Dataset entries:
++++++++++
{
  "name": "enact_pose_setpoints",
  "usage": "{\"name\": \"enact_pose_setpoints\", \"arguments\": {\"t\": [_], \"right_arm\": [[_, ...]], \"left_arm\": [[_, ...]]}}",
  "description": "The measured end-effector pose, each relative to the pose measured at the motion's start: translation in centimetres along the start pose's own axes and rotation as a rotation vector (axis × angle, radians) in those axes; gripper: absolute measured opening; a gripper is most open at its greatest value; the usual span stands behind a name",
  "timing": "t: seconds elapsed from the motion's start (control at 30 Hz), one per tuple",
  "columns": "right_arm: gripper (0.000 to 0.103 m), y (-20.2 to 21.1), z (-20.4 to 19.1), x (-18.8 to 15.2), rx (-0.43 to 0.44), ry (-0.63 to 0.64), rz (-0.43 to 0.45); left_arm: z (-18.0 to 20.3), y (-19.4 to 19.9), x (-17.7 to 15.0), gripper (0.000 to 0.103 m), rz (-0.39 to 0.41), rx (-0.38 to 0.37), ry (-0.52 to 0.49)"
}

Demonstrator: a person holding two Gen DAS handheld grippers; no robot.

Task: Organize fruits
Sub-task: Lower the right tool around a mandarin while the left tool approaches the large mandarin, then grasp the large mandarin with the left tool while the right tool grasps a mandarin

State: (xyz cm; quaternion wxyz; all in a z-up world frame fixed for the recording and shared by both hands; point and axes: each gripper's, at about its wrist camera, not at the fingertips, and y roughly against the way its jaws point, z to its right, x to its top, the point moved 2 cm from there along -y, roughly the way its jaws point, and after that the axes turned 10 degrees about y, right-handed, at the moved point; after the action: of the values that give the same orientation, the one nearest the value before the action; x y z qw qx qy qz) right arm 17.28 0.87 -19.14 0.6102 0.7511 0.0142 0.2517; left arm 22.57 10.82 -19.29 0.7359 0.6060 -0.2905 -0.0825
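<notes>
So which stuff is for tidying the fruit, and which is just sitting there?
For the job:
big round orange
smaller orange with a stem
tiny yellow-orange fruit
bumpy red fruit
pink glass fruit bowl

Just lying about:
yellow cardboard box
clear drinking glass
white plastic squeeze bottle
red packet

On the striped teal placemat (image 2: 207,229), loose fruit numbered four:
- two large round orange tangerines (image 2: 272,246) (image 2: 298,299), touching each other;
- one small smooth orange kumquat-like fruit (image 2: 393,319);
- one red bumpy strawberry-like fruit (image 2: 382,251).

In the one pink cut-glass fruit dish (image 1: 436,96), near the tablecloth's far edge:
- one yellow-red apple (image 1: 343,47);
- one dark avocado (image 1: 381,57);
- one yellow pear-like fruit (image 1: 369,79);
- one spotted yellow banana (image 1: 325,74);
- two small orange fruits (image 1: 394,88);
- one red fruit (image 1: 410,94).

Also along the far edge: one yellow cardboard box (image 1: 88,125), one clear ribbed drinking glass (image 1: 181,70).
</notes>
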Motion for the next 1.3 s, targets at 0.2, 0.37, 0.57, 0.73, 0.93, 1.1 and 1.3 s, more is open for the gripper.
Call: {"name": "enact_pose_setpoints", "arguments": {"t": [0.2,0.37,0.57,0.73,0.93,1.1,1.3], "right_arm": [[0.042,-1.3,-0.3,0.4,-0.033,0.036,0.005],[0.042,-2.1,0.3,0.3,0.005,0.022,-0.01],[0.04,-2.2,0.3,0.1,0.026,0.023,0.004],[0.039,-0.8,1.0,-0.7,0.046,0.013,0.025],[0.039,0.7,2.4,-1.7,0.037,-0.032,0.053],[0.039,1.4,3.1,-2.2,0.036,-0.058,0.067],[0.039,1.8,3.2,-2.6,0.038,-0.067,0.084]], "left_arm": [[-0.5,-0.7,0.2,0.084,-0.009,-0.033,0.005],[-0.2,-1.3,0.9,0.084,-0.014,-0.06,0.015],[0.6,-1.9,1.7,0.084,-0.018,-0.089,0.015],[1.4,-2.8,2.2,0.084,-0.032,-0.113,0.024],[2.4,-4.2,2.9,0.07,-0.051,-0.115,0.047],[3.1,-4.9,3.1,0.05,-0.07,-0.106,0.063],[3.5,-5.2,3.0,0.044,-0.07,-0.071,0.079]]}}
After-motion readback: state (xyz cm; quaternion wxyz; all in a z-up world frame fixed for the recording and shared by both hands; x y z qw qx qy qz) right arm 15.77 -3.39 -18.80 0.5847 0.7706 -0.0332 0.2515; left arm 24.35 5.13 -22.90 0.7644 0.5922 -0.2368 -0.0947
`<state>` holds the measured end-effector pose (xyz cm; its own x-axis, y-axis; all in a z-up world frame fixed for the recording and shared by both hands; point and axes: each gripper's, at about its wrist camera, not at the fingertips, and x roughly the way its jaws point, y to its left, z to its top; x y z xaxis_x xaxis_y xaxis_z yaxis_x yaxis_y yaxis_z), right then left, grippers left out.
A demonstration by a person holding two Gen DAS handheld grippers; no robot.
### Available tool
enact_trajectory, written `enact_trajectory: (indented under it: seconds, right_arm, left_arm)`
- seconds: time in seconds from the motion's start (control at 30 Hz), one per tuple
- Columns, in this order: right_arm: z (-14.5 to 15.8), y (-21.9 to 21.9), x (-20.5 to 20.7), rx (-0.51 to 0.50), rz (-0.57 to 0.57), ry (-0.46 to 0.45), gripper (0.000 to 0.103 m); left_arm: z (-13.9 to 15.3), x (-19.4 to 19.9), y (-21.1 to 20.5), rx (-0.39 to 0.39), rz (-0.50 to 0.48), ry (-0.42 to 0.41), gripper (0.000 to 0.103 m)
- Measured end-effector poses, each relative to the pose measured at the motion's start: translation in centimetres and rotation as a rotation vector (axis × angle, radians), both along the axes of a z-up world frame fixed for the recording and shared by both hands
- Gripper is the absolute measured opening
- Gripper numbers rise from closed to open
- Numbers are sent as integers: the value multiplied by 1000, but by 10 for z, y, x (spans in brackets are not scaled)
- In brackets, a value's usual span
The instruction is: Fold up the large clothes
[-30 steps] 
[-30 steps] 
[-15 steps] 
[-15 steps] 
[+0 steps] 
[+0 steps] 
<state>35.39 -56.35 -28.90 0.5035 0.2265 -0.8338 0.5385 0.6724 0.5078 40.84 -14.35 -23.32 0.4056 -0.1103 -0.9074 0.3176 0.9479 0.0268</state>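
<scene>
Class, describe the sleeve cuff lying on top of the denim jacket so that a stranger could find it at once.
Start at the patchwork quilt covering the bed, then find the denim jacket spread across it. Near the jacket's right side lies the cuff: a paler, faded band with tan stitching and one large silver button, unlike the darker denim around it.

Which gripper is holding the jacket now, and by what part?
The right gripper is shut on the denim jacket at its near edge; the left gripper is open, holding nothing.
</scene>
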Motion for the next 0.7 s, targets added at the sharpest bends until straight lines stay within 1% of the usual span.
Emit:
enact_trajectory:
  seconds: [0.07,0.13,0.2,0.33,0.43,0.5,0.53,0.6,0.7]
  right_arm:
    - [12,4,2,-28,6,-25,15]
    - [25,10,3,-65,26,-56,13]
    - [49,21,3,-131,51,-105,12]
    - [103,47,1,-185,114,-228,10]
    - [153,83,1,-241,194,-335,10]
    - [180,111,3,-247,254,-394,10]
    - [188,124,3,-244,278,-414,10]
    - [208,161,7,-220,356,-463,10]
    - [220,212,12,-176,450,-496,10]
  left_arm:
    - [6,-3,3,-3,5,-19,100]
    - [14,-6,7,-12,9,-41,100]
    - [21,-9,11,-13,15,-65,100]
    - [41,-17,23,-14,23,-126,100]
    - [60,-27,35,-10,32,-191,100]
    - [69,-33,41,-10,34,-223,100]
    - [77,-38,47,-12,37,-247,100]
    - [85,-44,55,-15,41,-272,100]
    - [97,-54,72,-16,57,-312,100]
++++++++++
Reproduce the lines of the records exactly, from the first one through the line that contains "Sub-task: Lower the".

{
  "name": "enact_pose_setpoints",
  "usage": "{\"name\": \"enact_pose_setpoints\", \"arguments\": {\"t\": [_], \"right_arm\": [[_, ...]], \"left_arm\": [[_, ...]]}}",
  "description": "The measured end-effector pose, each relative to the pose measured at the motion's start: translation in centimetres along the start pose's own axes and rotation as a rotation vector (axis × angle, radians) in those axes; gripper: absolute measured opening; a gripper is most open at its greatest value; the usual span stands behind a name",
  "timing": "t: seconds elapsed from the motion's start (control at 30 Hz), one per tuple",
  "columns": "right_arm: gripper (0.000 to 0.103 m), y (-20.2 to 21.1), z (-20.4 to 19.1), x (-18.8 to 15.2), rx (-0.43 to 0.44), ry (-0.63 to 0.64), rz (-0.43 to 0.45); left_arm: z (-18.0 to 20.3), y (-19.4 to 19.9), x (-17.7 to 15.0), gripper (0.000 to 0.103 m), rz (-0.39 to 0.41), rx (-0.38 to 0.37), ry (-0.52 to 0.49)"
}

Demonstrator: a person holding two Gen DAS handheld grippers; no robot.

Task: Organize fruits
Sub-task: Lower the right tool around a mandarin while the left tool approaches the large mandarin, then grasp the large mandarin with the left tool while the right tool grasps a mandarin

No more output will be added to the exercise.